ご自分専用のマウスピースの中に薬剤を入れてご自宅で装着すると、2週間程度で歯が白くきれいになります。クリニックでマウスピースを作成し、歯科医師などの指導を受けた上で行うことになっています。

このホームホワイトニングは過酸化尿素と言われる薬剤を使いますが、この薬剤は自然分解によって尿素と過酸化水素に分かれて漂白作用をもたらすと言われています。

ホワイトニングで白くならない歯とは

詰めものや被せものなど

ホワイトニングは天然の歯しか効果が得られないと言われています。

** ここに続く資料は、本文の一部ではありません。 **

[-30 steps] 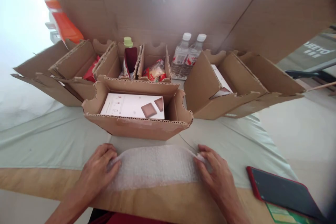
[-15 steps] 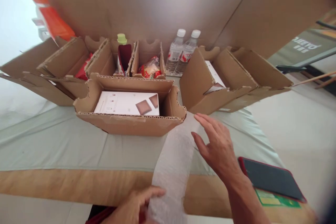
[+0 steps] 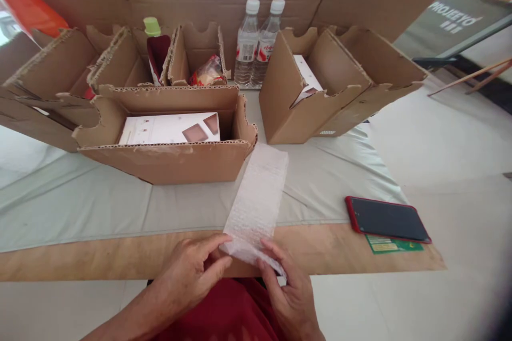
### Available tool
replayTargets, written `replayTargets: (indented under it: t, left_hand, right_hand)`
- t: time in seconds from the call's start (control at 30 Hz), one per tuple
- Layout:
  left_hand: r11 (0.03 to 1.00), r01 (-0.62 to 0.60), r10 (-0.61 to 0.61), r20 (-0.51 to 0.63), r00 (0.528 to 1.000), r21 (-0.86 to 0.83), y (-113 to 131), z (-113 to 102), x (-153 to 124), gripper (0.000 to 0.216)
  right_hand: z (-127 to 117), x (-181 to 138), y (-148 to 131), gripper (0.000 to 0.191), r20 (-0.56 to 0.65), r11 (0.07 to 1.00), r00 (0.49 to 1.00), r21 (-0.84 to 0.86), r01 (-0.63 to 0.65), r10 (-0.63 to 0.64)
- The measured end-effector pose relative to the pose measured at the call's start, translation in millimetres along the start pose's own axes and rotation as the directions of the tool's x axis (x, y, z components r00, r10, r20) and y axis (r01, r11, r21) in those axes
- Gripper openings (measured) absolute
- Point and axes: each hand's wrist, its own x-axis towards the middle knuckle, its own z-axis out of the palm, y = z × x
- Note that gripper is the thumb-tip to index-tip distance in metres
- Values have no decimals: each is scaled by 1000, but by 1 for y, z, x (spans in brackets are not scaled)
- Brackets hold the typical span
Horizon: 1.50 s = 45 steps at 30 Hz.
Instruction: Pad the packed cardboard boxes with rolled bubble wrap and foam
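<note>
A strip of bubble wrap [image 3: 261, 195] lies lengthwise away from me, its far end against the open cardboard box [image 3: 168, 160] that holds a white product box [image 3: 168, 129]. My left hand [image 3: 191, 272] pinches the strip's near left corner. Its near right corner is gripped by the fingers of my right hand [image 3: 290, 295]. Both hands sit at the table's near edge over a brown cardboard sheet [image 3: 80, 261].
A red-cased phone [image 3: 387, 218] lies on a green card at the right. Behind stand several cardboard trays with snack packets, a green-capped bottle [image 3: 152, 27], two water bottles [image 3: 256, 42], and a tipped box [image 3: 316, 90]. A cardboard wall rises at the back.
The bubble wrap was turned from crosswise to lengthwise. My right hand came back from its far end to the near end, and both hands now hold the near corners.
</note>
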Motion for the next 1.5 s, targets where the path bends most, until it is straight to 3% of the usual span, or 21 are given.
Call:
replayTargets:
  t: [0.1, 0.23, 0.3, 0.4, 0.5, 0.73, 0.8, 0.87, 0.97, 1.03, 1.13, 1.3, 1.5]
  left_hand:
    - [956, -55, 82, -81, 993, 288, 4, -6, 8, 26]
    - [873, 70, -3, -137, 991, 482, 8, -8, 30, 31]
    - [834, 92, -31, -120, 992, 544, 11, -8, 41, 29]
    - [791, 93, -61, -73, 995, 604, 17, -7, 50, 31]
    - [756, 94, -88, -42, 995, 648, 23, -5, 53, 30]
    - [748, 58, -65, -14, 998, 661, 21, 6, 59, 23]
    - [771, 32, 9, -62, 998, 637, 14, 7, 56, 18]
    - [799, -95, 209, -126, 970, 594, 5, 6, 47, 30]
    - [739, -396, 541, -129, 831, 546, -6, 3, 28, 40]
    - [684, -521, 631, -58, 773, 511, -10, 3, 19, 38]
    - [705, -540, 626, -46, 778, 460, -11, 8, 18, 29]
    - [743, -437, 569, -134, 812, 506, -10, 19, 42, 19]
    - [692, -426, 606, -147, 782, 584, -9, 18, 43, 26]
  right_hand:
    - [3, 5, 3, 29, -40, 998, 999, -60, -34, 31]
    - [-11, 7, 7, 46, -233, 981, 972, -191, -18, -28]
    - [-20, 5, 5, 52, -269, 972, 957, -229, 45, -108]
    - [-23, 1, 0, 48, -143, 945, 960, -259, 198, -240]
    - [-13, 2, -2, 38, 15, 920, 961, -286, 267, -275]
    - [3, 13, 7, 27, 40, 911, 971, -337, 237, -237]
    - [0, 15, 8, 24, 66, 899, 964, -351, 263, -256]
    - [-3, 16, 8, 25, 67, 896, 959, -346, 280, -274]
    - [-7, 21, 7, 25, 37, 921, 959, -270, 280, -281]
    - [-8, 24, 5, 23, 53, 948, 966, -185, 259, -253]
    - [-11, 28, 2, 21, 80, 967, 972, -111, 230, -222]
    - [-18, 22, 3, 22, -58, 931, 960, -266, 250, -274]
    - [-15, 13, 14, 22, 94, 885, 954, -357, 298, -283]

人工物である詰めものや被せものなどは白くできないことが分かっています。

エナメル質が薄い歯

酸性の飲みものなどでエナメル質が溶けてしまうことがあり、エナメル質が薄いと歯が透けて見えるので象牙質の色が反映されてしまい、黄色く見えることが多いです。

ホワイトニングはエナメル質の上のぺリクルと言われるところを白くしていくものなので、酸で溶かされたエナメル質の薄い歯は白くなりづらいです。

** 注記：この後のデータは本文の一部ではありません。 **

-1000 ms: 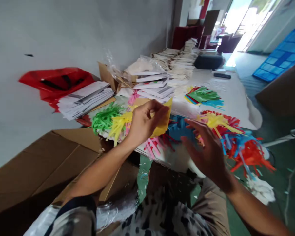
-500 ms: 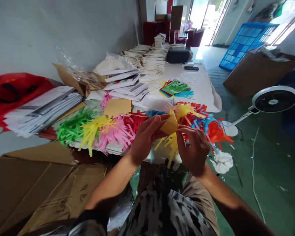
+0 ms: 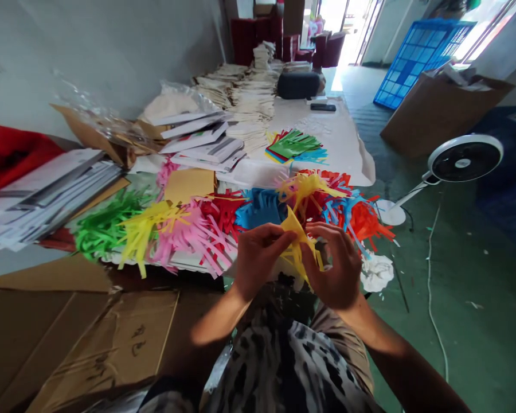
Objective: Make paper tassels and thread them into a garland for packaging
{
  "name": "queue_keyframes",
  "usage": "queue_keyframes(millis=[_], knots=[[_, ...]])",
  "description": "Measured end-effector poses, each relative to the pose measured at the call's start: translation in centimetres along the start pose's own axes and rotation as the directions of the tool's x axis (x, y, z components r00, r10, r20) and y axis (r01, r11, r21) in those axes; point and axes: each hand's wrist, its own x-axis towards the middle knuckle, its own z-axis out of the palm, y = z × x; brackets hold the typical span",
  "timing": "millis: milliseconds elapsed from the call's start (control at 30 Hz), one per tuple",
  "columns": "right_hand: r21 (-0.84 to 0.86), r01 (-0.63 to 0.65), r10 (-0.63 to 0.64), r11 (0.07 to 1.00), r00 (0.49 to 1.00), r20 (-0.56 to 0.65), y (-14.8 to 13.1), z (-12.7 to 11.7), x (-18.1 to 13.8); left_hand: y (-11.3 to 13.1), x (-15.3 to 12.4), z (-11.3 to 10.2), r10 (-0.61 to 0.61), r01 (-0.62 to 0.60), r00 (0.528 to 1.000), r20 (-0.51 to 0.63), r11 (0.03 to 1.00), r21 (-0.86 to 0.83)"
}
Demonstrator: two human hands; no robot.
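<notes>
Just over the near table edge I hold a piece of yellow fringed paper point(image 3: 295, 225), its solid top folded to a point and its cut strips hanging down. My left hand point(image 3: 260, 255) pinches its left side between thumb and fingers. On the other side my right hand point(image 3: 337, 267) is curled, with its thumb and bent index finger at the paper's right edge; the exact contact is partly hidden. Behind my hands lie blue fringed paper point(image 3: 260, 207) and a yellow fringed bunch point(image 3: 312, 188). Pink fringed paper point(image 3: 189, 232) is to the left of my left hand.
Green fringe point(image 3: 112, 223) and yellow fringe point(image 3: 152, 229) lie further left, orange fringe point(image 3: 365, 218) right. Paper stacks point(image 3: 210, 137) and a multicoloured fringed pile point(image 3: 298, 146) lie behind. An open cardboard box point(image 3: 129, 327) is at lower left, a fan point(image 3: 464, 160) at right.
Both hands have moved slightly down with the yellow paper, which now stands more upright with a pointed top. My right fingers have spread a little. The whole view has shifted, uncovering the blue fringe.
</notes>
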Motion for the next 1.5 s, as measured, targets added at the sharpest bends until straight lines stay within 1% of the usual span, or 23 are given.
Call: queue_keyframes(millis=[133, 267, 333, 400, 433, 500, 600, 667, 700, 733, 767, 833, 900, 1000, 1033, 1100, 1167, 1233, 1300, 1333, 1400, 1467, 1500], knots=[[-0.06, 0.05, -0.049, 0.997, 0.998, 0.027, -0.5, 0.2, -0.6, -0.3, 0.0, 0.4, -0.022, 0.023, 0.999, 0.023, 0.998, -0.056], [-0.055, 0.055, -0.055, 0.997, 0.998, -0.002, -0.1, 0.2, -0.9, -0.5, 0.0, 0.5, -0.013, 0.013, 0.999, 0.039, 1.0, 0.007], [0.001, 0.005, -0.005, 1.0, 1.0, 0.011, 0.1, 0.1, -0.9, -0.5, 0.1, 0.2, -0.01, 0.007, 0.998, 0.059, 0.998, 0.061], [0.106, -0.113, 0.107, 0.988, 0.992, 0.066, 0.3, -0.2, -0.9, -0.4, 0.3, -0.1, -0.007, -0.002, 0.997, 0.081, 0.993, 0.116], [0.17, -0.197, 0.179, 0.966, 0.977, 0.113, 0.4, -0.3, -0.8, -0.4, 0.4, -0.4, -0.007, -0.006, 0.995, 0.095, 0.99, 0.139], [0.298, -0.369, 0.311, 0.88, 0.923, 0.225, 0.9, -0.6, -0.7, -0.5, 0.7, -1.0, -0.011, -0.011, 0.991, 0.135, 0.987, 0.162], [0.452, -0.57, 0.44, 0.687, 0.82, 0.366, 2.0, -0.9, -0.6, -0.5, 1.2, -2.1, -0.039, -0.009, 0.969, 0.245, 0.982, 0.188], [0.5, -0.642, 0.497, 0.581, 0.767, 0.407, 2.7, -0.8, -0.6, -0.6, 1.3, -2.7, -0.054, -0.015, 0.951, 0.304, 0.975, 0.22], [0.503, -0.658, 0.515, 0.56, 0.752, 0.411, 2.9, -0.7, -0.6, -0.7, 1.2, -2.8, -0.042, -0.032, 0.953, 0.3, 0.971, 0.236], [0.496, -0.656, 0.523, 0.568, 0.754, 0.398, 3.0, -0.5, -0.7, -0.8, 1.1, -2.8, -0.014, -0.056, 0.962, 0.272, 0.967, 0.249], [0.482, -0.637, 0.521, 0.601, 0.77, 0.369, 2.9, -0.2, -0.8, -1.0, 0.9, -2.6, 0.02, -0.082, 0.973, 0.231, 0.962, 0.261], [0.443, -0.565, 0.484, 0.696, 0.825, 0.292, 2.4, 0.3, -1.0, -1.7, 0.4, -2.0, 0.082, -0.125, 0.986, 0.148, 0.942, 0.311], [0.42, -0.485, 0.44, 0.767, 0.874, 0.205, 1.8, 0.7, -1.1, -2.6, 0.1, -1.3, 0.129, -0.165, 0.985, 0.115, 0.897, 0.41], [0.397, -0.413, 0.404, 0.819, 0.908, 0.112, 1.3, 0.7, -1.1, -3.9, 0.1, -0.6, 0.175, -0.219, 0.976, 0.131, 0.775, 0.593], [0.366, -0.393, 0.384, 0.844, 0.918, 0.1, 1.3, 0.6, -1.1, -4.2, 0.2, -0.5, 0.18, -0.228, 0.974, 0.14, 0.732, 0.642], [0.253, -0.345, 0.322, 0.904, 0.938, 0.13, 1.6, 0.3, -1.2, -4.4, 0.5, -0.5, 0.186, -0.256, 0.966, 0.177, 0.662, 0.704], [0.107, -0.293, 0.269, 0.95, 0.943, 0.196, 2.4, 0.0, -1.2, -4.0, 0.8, -0.5, 0.211, -0.325, 0.946, 0.247, 0.609, 0.723], [-0.042, -0.25, 0.253, 0.967, 0.938, 0.237, 3.4, -0.3, -1.0, -3.4, 1.2, -0.8, 0.236, -0.396, 0.918, 0.318, 0.54, 0.743], [-0.17, -0.186, 0.223, 0.968, 0.946, 0.234, 4.6, -0.7, -0.4, -2.6, 1.9, -1.4, 0.265, -0.437, 0.898, 0.352, 0.431, 0.789], [-0.22, -0.134, 0.184, 0.966, 0.957, 0.225, 5.1, -1.1, 0.1, -2.1, 2.4, -2.0, 0.286, -0.453, 0.886, 0.365, 0.372, 0.81], [-0.273, -0.006, 0.064, 0.962, 0.977, 0.203, 6.1, -1.9, 1.2, -1.0, 3.4, -3.3, 0.344, -0.505, 0.846, 0.407, 0.274, 0.819], [-0.274, 0.101, -0.045, 0.956, 0.978, 0.204, 6.7, -2.7, 2.3, 0.3, 4.1, -5.0, 0.403, -0.565, 0.795, 0.453, 0.22, 0.795], [-0.263, 0.125, -0.071, 0.957, 0.976, 0.204, 6.9, -3.0, 2.6, 0.9, 4.4, -5.9, 0.429, -0.581, 0.777, 0.46, 0.206, 0.788]])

クリニックで薬剤を塗布してもらうなどし、症状を改善してからホワイトニングを行いましょう。

加齢によって着色している歯

歳を取るにつれ歯に着色汚れが蓄積し、ホワイトニングを数回行っただけでは効果が得られない、加齢によって歯の色が濃くなってしまい黄色く見える・・などの方は多いです。

象牙質の色は加齢とともに濃くなると言われており、象牙質はホワイトニングで効果が得られません。こういった場合はホワイトニング以外の方法で歯を白くすることを考えましょう。

金属によって黒ずんでいる

被せものや差し歯などに金属を使っている方の場合、金属成分が溶け出し歯や歯と歯ぐきの間が黒ずんでしまうことがあります。これは歯の変色と言うより歯ぐきが黒ずんでいると言った方がいいでしょう。

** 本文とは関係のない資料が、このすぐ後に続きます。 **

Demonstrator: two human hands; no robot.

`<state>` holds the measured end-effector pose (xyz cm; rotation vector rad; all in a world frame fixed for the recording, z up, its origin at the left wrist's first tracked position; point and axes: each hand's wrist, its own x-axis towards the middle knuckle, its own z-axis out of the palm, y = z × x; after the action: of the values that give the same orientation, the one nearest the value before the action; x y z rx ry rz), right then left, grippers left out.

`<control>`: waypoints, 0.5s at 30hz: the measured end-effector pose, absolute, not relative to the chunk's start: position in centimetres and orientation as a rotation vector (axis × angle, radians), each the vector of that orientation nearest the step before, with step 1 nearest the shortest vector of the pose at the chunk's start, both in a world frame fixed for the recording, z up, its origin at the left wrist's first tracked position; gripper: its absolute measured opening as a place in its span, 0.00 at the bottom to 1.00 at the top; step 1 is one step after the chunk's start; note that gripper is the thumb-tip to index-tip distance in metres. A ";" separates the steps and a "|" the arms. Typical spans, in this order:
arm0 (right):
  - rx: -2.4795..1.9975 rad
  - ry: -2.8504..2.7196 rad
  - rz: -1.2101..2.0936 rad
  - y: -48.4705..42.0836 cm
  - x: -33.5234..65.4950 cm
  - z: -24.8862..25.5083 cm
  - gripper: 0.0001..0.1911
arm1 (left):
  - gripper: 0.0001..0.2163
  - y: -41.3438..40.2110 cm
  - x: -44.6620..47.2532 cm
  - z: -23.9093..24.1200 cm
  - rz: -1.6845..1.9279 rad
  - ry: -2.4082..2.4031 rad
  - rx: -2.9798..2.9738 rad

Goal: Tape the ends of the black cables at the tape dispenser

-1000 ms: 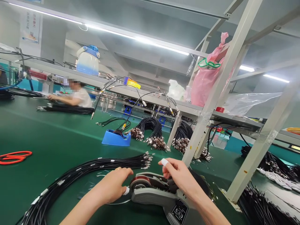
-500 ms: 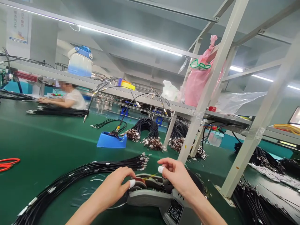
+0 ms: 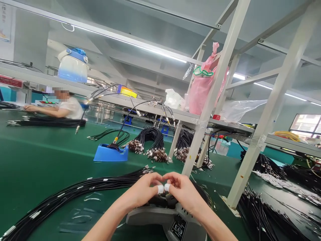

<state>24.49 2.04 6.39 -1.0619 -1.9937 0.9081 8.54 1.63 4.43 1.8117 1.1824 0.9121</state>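
My left hand point(image 3: 141, 192) and my right hand point(image 3: 184, 190) meet above a grey tape dispenser point(image 3: 173, 219) at the near edge of the green table point(image 3: 37, 157). The taped fingertips of both hands touch each other, pinched together; what they pinch is too small to make out. A long bundle of black cables with metal ends point(image 3: 82, 187) lies just left of my left hand, its tips close to my knuckles.
A blue tape holder point(image 3: 110, 153) and coiled cable bundles point(image 3: 150, 140) lie farther back. White frame posts point(image 3: 200, 124) stand right of my hands, with more black cables point(image 3: 265, 217) beyond. A seated person point(image 3: 62, 107) works at the far left. A pink bag point(image 3: 203, 87) sits on the shelf.
My hands have come together from either side of the dispenser until their fingertips touch. The view has swung right, so the red loop at the left is out of sight.
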 end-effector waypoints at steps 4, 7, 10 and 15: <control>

この場合、ホワイトニングではなく歯ぐきの黒ずみを取ってもらう方がいいでしょう。クリニックで施術を行っているかどうか聞いてみるといいでしょう。

初期虫歯によるしみ

虫歯の初期症状で歯が茶色くなったり、白い斑点ができたりすることがあります。そこをホワイトニングによって白くすることは不可能です。

虫歯がある方は前もってクリニックで相談することをおすすめします。

テトラサイクリン系の薬剤による着色

テトラサイクリン系の抗生物質を子どもの頃に服用すると、歯に着色が残ってしまうことがあるそうです。軽いものだとホワイトニングも可能ですが、濃い場合はホワイトニングで白くすることは難しいと言われています。

神経がない

なんらかの理由によって神経のない歯は根本的に歯の性質が変わっているためホワイトニングが不可能だと言われています。こういった場合、ホワイトニングで歯を白くできないので上から被せものをしたり、ブリーチなどの方法を行って白くすることもあります。

象牙質やエナメル質が形成不全

遺伝的なもののせいで象牙質やエナメル質が形成不全だと、それによって歯に着色が起こる場合があります。そういった歯をホワイトニングによって白くすることはできないと言われています。

内部吸収している

けがなどで歯の神経から血が出てしまい、それによってピンクの斑点が付くことがありますが、こういった内部吸収を起こしている歯もホワイトニングで白くできないと言われています。

フッ化物によって斑点がある

フッ化物によって歯の表面のエナメル質に不透明な白く濁った変色が起きることがありますが、これもホワイトニングで白くすることはできません。

ホワイトニングで白くできない場合の方法

PMTC

これはホワイトニングとは異なり、歯の表面汚れを取り除く施術です。

歯ブラシで落とせなかった汚れやステインなどを取り除くことができ、本来の歯の白さを取り戻せます。また、ホワイトニングを受ける前にPMTCを受けると効果が上がるとも言われています。

ラミネートべニア

ホワイトニングで白くできない歯はラミネートべニアという治療を行って歯を白くすることが可能です。

ラミネートベニアとは歯の表面を薄く削りセラミック製の板を貼りつける治療です。削る面積は少ないので歯へ負担もほとんどないと言われています。

また、表面がセラミックなのでご自分の希望の色にできますし、金属を使わないので審美性も高いですし、費用についてもセラミッククラウンと比較して安く済みます。

以前から行われていた治療法ですが、最近ではさらに薄いセラミックの板を作る技術が進歩したため広く行われるようになりました。

まとめ

ホワイトニングで白くできない歯とはどんな歯かまとめてみました。ご自分の歯にあてはまるものはありましたか?

ホワイトニングは歴史も古く、長年にわたる研究によってその安全性やメカニズムは実証済みです。ですが、まだ日本では最近広がり出したばかりで、ホワイトニングについての経験や知識が豊富なクリニックは多いとは言えませんので、ホワイトニングを受ける際には経験や知識の豊富なクリニックを選ぶようにしましょう。

また、白くできない歯があるということも理解していただいた上で、施術を受けるようにしてくださいね!